It has more than 100 anti-racist and anti-colonial grassroots organizations in its midst, organized in a solidarity network, which, they say, "lays the foundation for future collaborations between the struggles of Black communities, both rural and urban, and indigenous resistances throughout the territory of Abya-Yala."

The first of the BILN's acts constitute the declaration of October 12 as the Day of Black and Indigenous Liberation within the framework of a week of activities, mostly online, to raise awareness about the meaning of the day which, depending on the country in Ibero-America, is also called "Race Day," "Hispanic Heritage Day" or "Christopher Columbus Day." 

The BILN coalition comprises international organizations such as the Indigenous Environmental Network, the Movement for Black Lives, Indigenous Climate Action, Articulação dos Povos Indígenas do Brasil, and the Confederation of Indigenous Nations of Ecuador. 

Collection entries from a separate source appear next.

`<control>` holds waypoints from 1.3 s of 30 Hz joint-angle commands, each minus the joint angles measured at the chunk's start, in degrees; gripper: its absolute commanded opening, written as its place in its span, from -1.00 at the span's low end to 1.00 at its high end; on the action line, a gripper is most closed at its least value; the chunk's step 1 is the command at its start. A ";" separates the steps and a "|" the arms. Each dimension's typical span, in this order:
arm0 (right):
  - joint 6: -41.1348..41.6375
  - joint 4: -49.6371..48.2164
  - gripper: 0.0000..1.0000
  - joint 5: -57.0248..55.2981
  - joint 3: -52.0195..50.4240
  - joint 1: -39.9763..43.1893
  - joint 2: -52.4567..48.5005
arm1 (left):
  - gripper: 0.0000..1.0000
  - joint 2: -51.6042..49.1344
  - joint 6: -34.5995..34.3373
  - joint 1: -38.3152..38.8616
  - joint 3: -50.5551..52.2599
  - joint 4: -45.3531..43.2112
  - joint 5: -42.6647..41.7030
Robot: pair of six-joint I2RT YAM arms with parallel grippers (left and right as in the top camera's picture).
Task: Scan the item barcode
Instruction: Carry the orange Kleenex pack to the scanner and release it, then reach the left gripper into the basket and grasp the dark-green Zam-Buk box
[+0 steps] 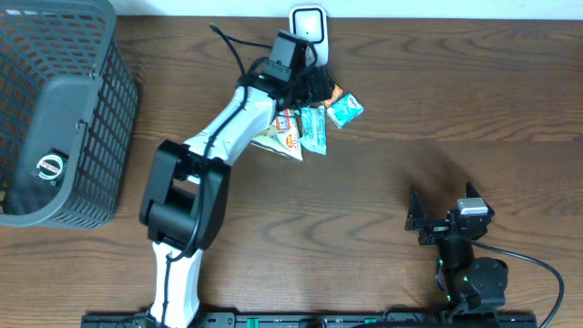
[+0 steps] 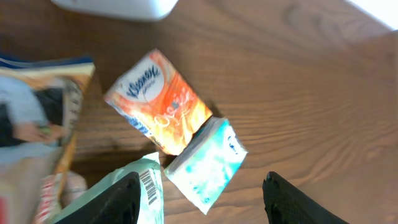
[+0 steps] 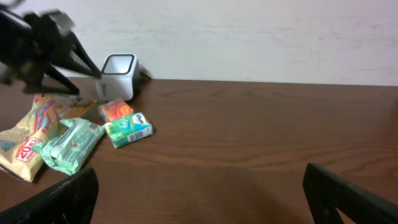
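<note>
Left arm at work over the goods: I am hovering my left hand (image 2: 202,179) above a small heap at the far middle of the wooden surface (image 1: 410,109). Its fingers (image 2: 118,199) are standing apart with nothing pinched between them.

Directly under the gap is lying the teal tissue pack (image 2: 206,163). I am taking it to be the item in play, though the task is not naming one. It is resting flat on the surface, touching the orange tissue pack (image 2: 158,102) on its far-left side. The green packet (image 2: 144,186) is lying just beside it to the left, barcode facing up, and the snack bag (image 2: 37,124) is lying further left.

The white scanner (image 1: 308,23) is standing at the far edge, just beyond the heap, so the teal pack is sitting nearer than it and a little to its right.

The pack's long axis is running on a slant to the line between my fingers, neither along it nor square across it. I am judging that the wrist is needing a turn before a clean pinch across the narrow sides.

My right hand (image 1: 442,202) is sitting at the near right, fingers spread wide and holding nothing, well apart from the heap. That is making the left the arm for this job. The grey basket (image 1: 55,118) is sitting at the left edge.
</note>
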State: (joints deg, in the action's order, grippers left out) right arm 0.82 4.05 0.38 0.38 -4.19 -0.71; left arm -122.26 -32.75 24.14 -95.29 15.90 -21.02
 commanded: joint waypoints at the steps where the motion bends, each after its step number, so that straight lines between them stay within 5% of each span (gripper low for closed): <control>1: -0.04 0.26 0.99 -0.26 -0.09 0.46 0.22 | 0.24 11.69 2.43 -4.11 -0.31 1.03 -1.05; 4: -0.04 0.26 0.99 -0.26 -0.09 0.46 0.22 | 0.42 19.39 6.23 -7.85 -0.31 3.06 -0.83; 5: -0.04 0.26 0.99 -0.26 -0.09 0.46 0.22 | 0.93 24.68 9.57 -11.10 -0.31 4.79 0.70; 6: -0.04 0.26 0.99 -0.26 -0.09 0.46 0.22 | 0.96 26.32 10.36 -12.33 -0.31 5.40 1.29; 14: -0.04 0.26 0.98 -0.26 -0.09 0.46 0.22 | 0.96 42.62 15.32 -38.36 -0.28 18.47 13.09; 20: -0.04 0.26 0.99 -0.26 -0.09 0.46 0.22 | 0.96 37.92 25.88 -54.07 -0.28 26.38 20.87; 35: -0.04 0.26 0.98 -0.26 -0.09 0.46 0.22 | 0.96 17.53 26.97 -60.72 -0.28 33.51 28.81; 39: -0.04 0.26 0.99 -0.26 -0.09 0.46 0.22 | 0.96 12.41 16.79 -60.72 -0.28 33.75 28.81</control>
State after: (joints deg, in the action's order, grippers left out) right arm 0.82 4.05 0.38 0.38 -4.19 -0.71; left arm -107.42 -8.38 -36.60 -95.68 49.28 6.46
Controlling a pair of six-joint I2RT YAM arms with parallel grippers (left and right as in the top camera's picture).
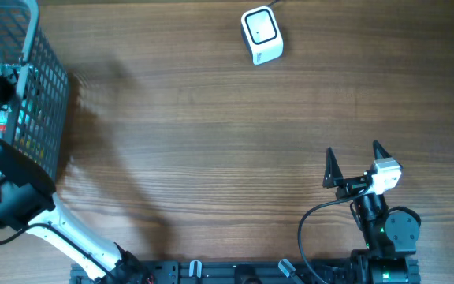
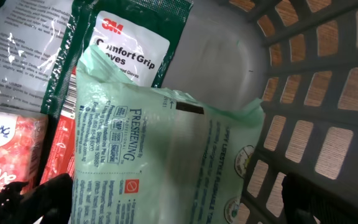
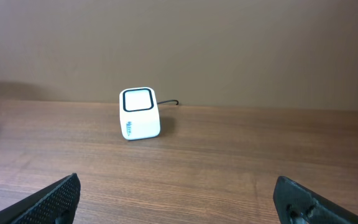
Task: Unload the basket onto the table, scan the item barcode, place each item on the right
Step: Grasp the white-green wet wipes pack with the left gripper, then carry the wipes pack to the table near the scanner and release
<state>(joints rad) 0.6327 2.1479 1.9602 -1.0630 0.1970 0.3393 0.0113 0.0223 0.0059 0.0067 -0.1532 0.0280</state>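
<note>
My left gripper (image 2: 176, 200) is down inside the dark mesh basket (image 1: 47, 95) at the table's far left. It is open wide, and a pale green wipes pack (image 2: 166, 155) lies between its black fingers (image 2: 48, 194). The right finger sits by the basket wall (image 2: 316, 93). No barcode shows clearly on the pack. The white scanner (image 1: 261, 35) stands at the back of the table, right of centre, and faces the right wrist camera as the scanner (image 3: 139, 113). My right gripper (image 1: 353, 150) rests near the front right, open and empty over bare wood (image 3: 179, 202).
Other items fill the basket: a green 3M Comfort Grip pack (image 2: 129, 43), a pink Kleenex pack (image 2: 5, 149), a red packet (image 2: 61, 149) and a clear pouch (image 2: 23, 43). A cable leaves the scanner backward.
</note>
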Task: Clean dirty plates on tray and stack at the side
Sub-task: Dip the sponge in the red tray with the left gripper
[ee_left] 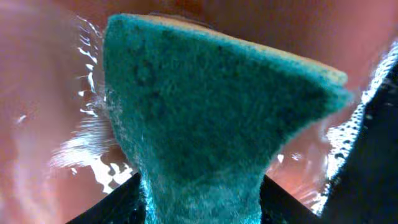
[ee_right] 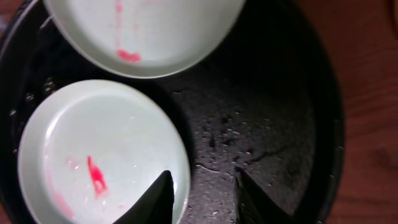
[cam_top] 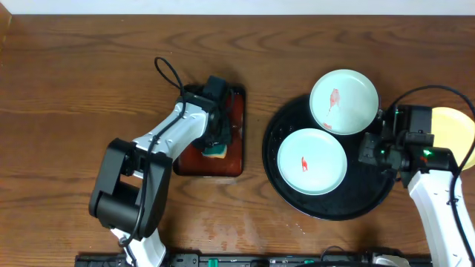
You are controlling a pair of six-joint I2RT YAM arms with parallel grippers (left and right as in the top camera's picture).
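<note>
Sponge (ee_left: 211,124) pinched in left gripper (ee_left: 202,205) (over reddish tray (cam_top: 233,152)); right gripper (ee_right: 202,186) narrowly open above black tray (ee_right: 267,124).

Two smeared plates (cam_top: 312,162) on tray (cam_top: 364,199); yellow plate (cam_top: 456,130) apparently off-tray.

Upper plate (cam_top: 344,101) and lower plate (cam_top: 312,161) pale blue-white, each with red smears; tray (cam_top: 349,208) glossy black; third plate (cam_top: 459,133) pale yellow; sponge (ee_left: 211,118) teal-green, yellow-backed; smaller tray (cam_top: 231,148) reddish-brown; desk (cam_top: 74,89) dark brown wood-grain.
</note>
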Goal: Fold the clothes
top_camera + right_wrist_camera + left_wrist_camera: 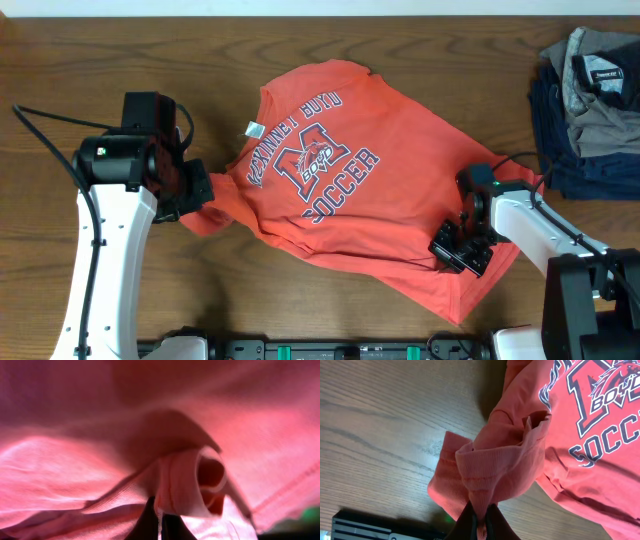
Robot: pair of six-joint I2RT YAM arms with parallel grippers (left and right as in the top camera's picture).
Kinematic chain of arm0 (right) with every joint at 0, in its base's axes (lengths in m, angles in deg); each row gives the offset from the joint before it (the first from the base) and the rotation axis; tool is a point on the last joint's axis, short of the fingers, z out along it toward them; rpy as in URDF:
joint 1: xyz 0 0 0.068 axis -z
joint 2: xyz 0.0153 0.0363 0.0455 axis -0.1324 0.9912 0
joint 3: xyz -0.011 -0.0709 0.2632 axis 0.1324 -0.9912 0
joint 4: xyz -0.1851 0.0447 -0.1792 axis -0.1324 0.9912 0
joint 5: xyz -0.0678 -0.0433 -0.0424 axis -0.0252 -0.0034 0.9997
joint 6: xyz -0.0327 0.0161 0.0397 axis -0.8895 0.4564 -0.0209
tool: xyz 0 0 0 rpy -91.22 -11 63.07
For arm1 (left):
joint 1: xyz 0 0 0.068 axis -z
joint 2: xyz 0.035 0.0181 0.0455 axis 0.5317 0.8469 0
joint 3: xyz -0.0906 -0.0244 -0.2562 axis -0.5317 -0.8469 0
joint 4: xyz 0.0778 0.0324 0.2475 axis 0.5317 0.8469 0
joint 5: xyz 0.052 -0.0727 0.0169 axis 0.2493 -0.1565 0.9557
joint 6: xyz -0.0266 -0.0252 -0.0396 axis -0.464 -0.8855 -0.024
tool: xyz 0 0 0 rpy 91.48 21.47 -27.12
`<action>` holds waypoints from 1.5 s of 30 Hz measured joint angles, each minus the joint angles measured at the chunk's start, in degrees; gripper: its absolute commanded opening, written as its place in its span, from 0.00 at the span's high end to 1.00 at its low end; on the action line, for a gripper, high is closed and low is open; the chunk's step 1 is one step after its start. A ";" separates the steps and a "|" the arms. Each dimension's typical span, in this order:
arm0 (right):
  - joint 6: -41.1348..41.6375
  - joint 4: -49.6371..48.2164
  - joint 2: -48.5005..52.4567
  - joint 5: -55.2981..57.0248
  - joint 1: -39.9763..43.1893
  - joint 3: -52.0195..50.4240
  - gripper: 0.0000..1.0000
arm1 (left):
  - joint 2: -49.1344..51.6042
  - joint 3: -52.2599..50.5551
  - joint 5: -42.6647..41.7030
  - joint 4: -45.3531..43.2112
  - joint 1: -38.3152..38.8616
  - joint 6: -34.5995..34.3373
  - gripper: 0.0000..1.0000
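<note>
The clothes (pixel 385 215), a coral-red T-shirt with chest lettering, lie spread and rumpled across the middle of the table. My left gripper (pixel 197 192) is at the shirt's left sleeve, and in the left wrist view it (pixel 480 519) is shut on a bunched fold of that sleeve (pixel 485 472). My right gripper (pixel 462 246) sits at the shirt's right lower edge. In the right wrist view it (pixel 160 519) is shut on a rolled hem (pixel 187 482) of the shirt, and red cloth fills the frame.
A pile of grey and navy garments (pixel 590 100) lies at the table's back right corner. A dark rail (pixel 330 350) runs along the front edge. Bare wood (pixel 130 40) shows left of the shirt.
</note>
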 measured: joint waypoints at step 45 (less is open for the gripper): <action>-29.92 31.12 -18.80 20.74 15.21 89.77 0.99 | -16.46 40.61 -0.35 -4.50 -7.85 0.00 0.94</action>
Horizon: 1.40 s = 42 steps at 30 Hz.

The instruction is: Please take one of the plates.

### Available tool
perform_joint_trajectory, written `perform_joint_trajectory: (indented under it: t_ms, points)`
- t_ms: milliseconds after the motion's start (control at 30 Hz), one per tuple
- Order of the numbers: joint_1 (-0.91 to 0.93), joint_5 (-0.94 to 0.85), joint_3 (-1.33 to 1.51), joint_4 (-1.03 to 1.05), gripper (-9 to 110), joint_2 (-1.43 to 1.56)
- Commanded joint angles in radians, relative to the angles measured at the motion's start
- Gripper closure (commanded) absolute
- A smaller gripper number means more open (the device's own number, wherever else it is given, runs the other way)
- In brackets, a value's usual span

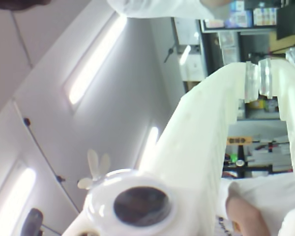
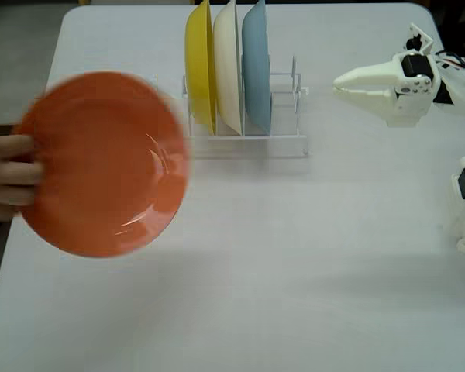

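Plate (image 2: 101, 163), orange, round, motion-blurred, sits at the tabletop's left edge in the fixed view, tilted face-up toward the camera, with a person's hand (image 2: 8, 178) gripping its left rim from off the table. Can't tell whether it rests on the tabletop or is held just above it.

Progress, as a judgement: the plate is out of the rack and in a human hand, so either the handover is done or the person is just bringing the plate in. Frames alone don't settle it. The arm isn't carrying anything now.

Dish rack (image 2: 283, 116), white wire, stands near the tabletop's far edge, middle. It holds three upright plates side by side: yellow plate (image 2: 199, 62), white plate (image 2: 227, 66), light blue plate (image 2: 256, 66), left to right. Slots to the right of the blue one are empty.

Gripper (image 2: 339, 80) is at the right side of the tabletop, pointing left toward the rack's right end, near it but not touching. Fingers look closed together to a point, with nothing between them. The plate is well apart from the gripper, across the whole rack on the opposite side of the table.

Wrist view points upward: ceiling lights, shelving, white arm body (image 1: 196, 147). No plate or tabletop in it, and the fingertips aren't clearly readable there.
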Motion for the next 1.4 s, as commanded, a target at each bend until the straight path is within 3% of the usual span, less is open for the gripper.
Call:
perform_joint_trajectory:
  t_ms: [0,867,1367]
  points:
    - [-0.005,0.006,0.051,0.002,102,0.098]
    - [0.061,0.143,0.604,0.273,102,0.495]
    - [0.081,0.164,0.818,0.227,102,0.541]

The event seeks to promote a critical and constructive debate on the issue of racism, both explicit and institutional, in which Black, Indigenous and racialized communities around the world live, with the purpose, they say, "that the world reacts so that October 12 will no longer be a day of celebration."

Known in several countries as "Columbus Day" or Día de la Hispanidad, this celebration is considered by many anti-colonial activists to be a symbol par excellence of the widespread denial of the tragic past suffered by colonized peoples with the arrival and invasion of the conquistadors in America.

It is in this direction that the BILN proposes to "dismantle it, deconstruct it under a critical eye," making it even more "necessary to remedy the inequalities that discriminated communities around the world face today because of race, color, origin, and identity."